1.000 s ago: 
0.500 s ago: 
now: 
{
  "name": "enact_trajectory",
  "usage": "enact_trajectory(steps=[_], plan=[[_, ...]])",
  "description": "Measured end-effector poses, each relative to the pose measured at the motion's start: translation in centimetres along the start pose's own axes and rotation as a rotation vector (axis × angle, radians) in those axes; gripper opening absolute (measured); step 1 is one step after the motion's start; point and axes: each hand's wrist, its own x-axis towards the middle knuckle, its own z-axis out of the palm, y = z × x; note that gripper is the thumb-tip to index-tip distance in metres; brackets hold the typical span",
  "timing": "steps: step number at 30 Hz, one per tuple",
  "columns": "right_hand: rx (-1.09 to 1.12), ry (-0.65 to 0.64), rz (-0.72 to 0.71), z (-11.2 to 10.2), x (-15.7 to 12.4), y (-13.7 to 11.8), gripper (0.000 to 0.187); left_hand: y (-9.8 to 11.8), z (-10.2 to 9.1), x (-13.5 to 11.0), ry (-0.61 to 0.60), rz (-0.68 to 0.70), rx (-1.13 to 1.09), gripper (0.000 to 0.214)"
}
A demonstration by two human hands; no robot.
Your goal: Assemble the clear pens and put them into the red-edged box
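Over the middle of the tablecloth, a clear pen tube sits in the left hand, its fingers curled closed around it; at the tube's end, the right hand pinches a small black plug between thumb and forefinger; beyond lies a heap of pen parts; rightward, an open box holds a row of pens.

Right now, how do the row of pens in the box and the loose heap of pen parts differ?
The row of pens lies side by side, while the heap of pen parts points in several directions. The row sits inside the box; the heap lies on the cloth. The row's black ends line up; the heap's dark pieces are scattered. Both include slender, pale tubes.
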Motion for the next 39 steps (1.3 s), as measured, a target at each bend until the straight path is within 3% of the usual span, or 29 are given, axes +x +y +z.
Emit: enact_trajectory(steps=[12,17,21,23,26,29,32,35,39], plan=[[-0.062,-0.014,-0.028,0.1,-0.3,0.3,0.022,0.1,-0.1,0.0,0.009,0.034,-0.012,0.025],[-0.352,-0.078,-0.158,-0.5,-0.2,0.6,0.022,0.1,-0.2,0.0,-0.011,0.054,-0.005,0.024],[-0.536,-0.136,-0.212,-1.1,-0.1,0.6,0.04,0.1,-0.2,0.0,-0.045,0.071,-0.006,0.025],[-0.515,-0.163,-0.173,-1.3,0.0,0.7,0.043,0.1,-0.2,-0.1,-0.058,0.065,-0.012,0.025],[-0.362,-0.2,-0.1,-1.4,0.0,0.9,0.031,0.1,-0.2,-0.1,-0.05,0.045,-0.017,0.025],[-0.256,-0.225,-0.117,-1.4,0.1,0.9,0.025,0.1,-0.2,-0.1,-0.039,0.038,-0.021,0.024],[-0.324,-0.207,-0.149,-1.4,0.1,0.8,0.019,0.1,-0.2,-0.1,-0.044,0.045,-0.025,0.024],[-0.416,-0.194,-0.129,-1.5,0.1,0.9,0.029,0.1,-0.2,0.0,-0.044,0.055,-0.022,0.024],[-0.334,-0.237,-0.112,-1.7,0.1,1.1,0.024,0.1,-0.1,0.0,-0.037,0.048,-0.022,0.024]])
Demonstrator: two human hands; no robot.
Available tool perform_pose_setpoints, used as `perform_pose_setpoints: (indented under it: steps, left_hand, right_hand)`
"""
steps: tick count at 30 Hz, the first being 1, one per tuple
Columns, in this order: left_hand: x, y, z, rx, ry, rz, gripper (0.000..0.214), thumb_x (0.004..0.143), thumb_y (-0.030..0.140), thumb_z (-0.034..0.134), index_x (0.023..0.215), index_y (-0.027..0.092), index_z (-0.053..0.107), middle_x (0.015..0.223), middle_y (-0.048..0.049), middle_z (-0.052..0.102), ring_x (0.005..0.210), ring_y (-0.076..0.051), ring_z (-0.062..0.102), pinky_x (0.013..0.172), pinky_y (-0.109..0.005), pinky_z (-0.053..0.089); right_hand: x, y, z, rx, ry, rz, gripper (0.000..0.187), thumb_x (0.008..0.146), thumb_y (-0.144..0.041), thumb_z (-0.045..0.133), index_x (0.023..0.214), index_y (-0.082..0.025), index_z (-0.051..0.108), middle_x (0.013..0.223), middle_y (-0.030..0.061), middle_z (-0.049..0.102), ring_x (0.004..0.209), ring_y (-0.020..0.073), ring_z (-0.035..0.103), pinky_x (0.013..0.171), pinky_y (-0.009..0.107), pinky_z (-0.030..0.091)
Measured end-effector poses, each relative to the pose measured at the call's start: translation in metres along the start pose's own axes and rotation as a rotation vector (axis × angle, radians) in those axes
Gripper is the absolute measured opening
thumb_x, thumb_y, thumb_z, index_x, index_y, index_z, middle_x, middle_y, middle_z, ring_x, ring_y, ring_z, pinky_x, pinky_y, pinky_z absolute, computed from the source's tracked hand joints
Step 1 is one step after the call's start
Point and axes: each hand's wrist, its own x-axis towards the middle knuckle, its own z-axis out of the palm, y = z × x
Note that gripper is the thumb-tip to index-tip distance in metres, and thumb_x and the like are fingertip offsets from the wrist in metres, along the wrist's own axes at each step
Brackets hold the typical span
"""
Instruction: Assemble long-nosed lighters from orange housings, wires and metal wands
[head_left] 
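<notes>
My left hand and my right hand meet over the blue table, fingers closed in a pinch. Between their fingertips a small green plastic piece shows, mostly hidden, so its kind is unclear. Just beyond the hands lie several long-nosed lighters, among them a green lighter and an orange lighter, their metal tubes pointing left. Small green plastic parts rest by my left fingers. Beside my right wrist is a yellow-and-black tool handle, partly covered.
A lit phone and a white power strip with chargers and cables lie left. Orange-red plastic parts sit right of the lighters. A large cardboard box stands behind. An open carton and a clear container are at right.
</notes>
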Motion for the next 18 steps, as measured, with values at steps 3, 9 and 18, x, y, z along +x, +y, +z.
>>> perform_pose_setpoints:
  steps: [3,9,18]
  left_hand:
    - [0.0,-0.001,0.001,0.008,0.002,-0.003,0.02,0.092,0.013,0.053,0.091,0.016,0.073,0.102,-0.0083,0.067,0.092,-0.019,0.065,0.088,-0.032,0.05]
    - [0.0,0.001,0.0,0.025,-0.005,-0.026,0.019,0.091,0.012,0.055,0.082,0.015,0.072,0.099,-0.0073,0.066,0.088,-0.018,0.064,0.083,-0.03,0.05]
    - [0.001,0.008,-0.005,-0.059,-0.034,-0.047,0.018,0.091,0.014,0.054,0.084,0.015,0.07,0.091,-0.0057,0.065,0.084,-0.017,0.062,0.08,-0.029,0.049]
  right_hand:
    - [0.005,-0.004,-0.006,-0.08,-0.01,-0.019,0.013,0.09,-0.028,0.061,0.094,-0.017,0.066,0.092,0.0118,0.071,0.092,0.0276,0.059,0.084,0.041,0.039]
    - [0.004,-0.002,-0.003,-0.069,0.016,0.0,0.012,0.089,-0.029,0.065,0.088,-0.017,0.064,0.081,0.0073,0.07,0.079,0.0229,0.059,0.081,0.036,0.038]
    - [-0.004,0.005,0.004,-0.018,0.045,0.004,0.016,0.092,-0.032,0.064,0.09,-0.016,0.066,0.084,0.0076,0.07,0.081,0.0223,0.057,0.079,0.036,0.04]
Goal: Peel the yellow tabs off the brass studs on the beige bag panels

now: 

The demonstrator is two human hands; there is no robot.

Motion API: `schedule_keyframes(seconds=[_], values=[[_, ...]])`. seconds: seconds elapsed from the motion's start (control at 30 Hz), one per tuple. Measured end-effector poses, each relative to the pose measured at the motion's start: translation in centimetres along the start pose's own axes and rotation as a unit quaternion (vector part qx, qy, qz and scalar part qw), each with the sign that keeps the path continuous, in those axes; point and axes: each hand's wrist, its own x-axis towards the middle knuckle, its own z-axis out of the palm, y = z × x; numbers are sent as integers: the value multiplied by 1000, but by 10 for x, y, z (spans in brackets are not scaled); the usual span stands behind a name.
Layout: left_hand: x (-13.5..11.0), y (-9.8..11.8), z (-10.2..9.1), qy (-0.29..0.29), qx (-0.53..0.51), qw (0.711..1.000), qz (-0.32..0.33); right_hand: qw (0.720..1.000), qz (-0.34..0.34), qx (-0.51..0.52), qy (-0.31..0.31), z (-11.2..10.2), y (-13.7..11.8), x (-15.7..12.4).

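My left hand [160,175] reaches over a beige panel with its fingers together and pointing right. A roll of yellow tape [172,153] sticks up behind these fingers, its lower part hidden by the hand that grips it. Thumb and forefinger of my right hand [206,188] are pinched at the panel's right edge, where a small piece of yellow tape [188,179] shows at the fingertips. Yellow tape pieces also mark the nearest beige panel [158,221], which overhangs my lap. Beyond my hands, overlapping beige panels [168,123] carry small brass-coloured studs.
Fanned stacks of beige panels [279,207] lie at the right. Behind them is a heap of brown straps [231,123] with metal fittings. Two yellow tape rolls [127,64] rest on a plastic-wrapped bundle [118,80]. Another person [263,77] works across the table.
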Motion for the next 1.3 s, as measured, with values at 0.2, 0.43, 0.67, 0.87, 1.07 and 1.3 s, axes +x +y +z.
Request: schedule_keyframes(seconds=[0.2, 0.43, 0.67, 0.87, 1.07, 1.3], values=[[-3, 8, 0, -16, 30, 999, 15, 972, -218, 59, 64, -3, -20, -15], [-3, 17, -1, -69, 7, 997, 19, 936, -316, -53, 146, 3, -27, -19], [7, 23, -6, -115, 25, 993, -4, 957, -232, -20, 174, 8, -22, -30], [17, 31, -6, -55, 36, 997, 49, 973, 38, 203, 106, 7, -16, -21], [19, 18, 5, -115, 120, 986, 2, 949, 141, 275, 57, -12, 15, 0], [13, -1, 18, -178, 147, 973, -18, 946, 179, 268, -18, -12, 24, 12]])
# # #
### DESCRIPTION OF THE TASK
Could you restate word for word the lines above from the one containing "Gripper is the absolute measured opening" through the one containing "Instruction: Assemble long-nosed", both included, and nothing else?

### RESULT FOR THIS EXERCISE
Gripper is the absolute measured opening
thumb_x, thumb_y, thumb_z, index_x, index_y, index_z, middle_x, middle_y, middle_z, ring_x, ring_y, ring_z, pinky_x, pinky_y, pinky_z absolute, computed from the source's tracked hand joints
Step 1 is one step after the call's start
Point and axes: each hand's wrist, its own x-axis towards the middle knuckle, its own z-axis out of the palm, y = z × x
Note that gripper is the thumb-tip to index-tip distance in metres, and thumb_x and the like are fingertip offsets from the wrist in metres, along the wrist's own axes at each step
Brackets hold the typical span
"""
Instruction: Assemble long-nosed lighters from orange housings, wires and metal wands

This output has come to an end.